The sister of one of 33 nationals stranded in Barbados is appealing to the government to extend some assistance to help the now desperate nationals return home.
In an emailed letter to the Trinidad Guardian yesterday Merle Sultan-Khan, of Pickering, Ontario, Canada, said she was writing “out of concern for the Trinidadians who are stranded in Barbados.”
Sultan Khan said while she is familiar with the lockdowns at this time because of the COVID-19 virus, she is concerned “due to the aged group of people who went on a cruise and because its no fault of theirs, to be in the situation they are in.”
She is of the view that “the government should have some consideration in helping these people to return to their land of birth as Canada has done to repatriate its citizens who were born in Trinidad but living in Canada.”
The woman whose sister is among the 33 stranded in Barbados said the group comprises “elderly folks who left the island since February 25th going on a voyage not knowing what they were going to encounter on this particular journey. Its something that they have done many times, but this one just turned out differently,” she said.
Sultan khan said this could be anyone’s ‘aunt/uncle, grandmother/grandfather, mother/father. Just think if he/she was one of your own family member. Would you like to see this happening to them?”
Today april 20th makes it 54 days since they have been stranded in Barbados including a two week quarantine when they were all cleared for COVID-19.
Sultan Khan explained that the 33 were in quarantine on a ship many miles from South Africa for two weeks before they were able to dock, and then embarked on a flight to Dubai on to Gatwick and to Barbados. But on the morning they arrived in Barbados the T&T government “closed off all arrivals at midnight. They missed it by six hours. How sad for these people.’ she said.
The woman said “at this time they are running low on funds, food has to be purchased, accommodation has to be paid. Its not that they are staying by relatives! They are now talking with the Chief of “One Caribbean” to fly them to their beloved home Trinidad.”
But she said the group has been unable to get the required confirmation to land in Trinidad and Tobago from National Security Minister Stuart Young.

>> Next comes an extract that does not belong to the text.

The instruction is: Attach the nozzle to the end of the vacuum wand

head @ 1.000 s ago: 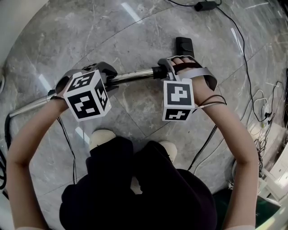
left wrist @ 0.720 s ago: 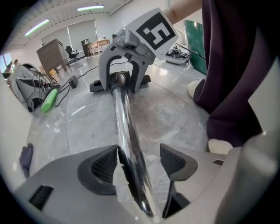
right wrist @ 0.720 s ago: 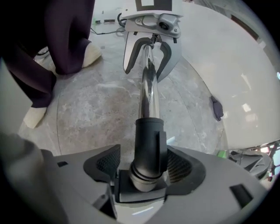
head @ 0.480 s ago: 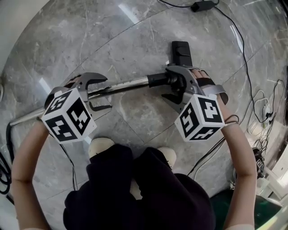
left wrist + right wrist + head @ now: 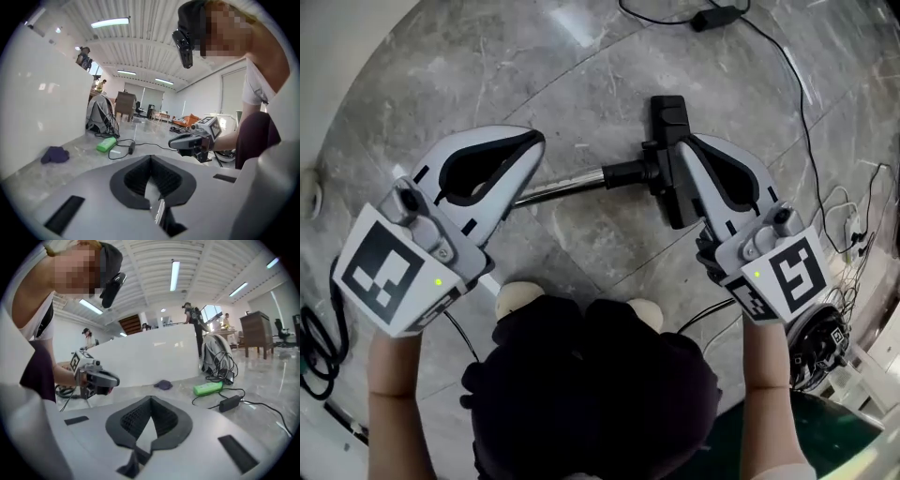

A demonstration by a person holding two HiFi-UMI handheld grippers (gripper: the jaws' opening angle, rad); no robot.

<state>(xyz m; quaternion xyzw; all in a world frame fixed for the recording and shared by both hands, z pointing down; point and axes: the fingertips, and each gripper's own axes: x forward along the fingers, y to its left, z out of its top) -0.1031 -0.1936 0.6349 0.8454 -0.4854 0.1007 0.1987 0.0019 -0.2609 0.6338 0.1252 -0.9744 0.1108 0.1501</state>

Sultan Khan said the cost per person for the flight is $5000 per person, a cost which they are paying, “so there is no money coming out of the island coffers to be worried about,” she said.
Appealing for some “mercy’ to be shown to the elderly folk, Sultan Khan said she is reminding the authorities that these are nationals, who are elderly and are citizens of this country.
She is hoping that the authorities would allow for their safe return to T&T.
The group had made a bid to journey home buy flying from South Africa to Dubai to London and then to Barbados.
They arrived in Barbados on March 23, a day after the Trinidad and Tobago Government closed the borders.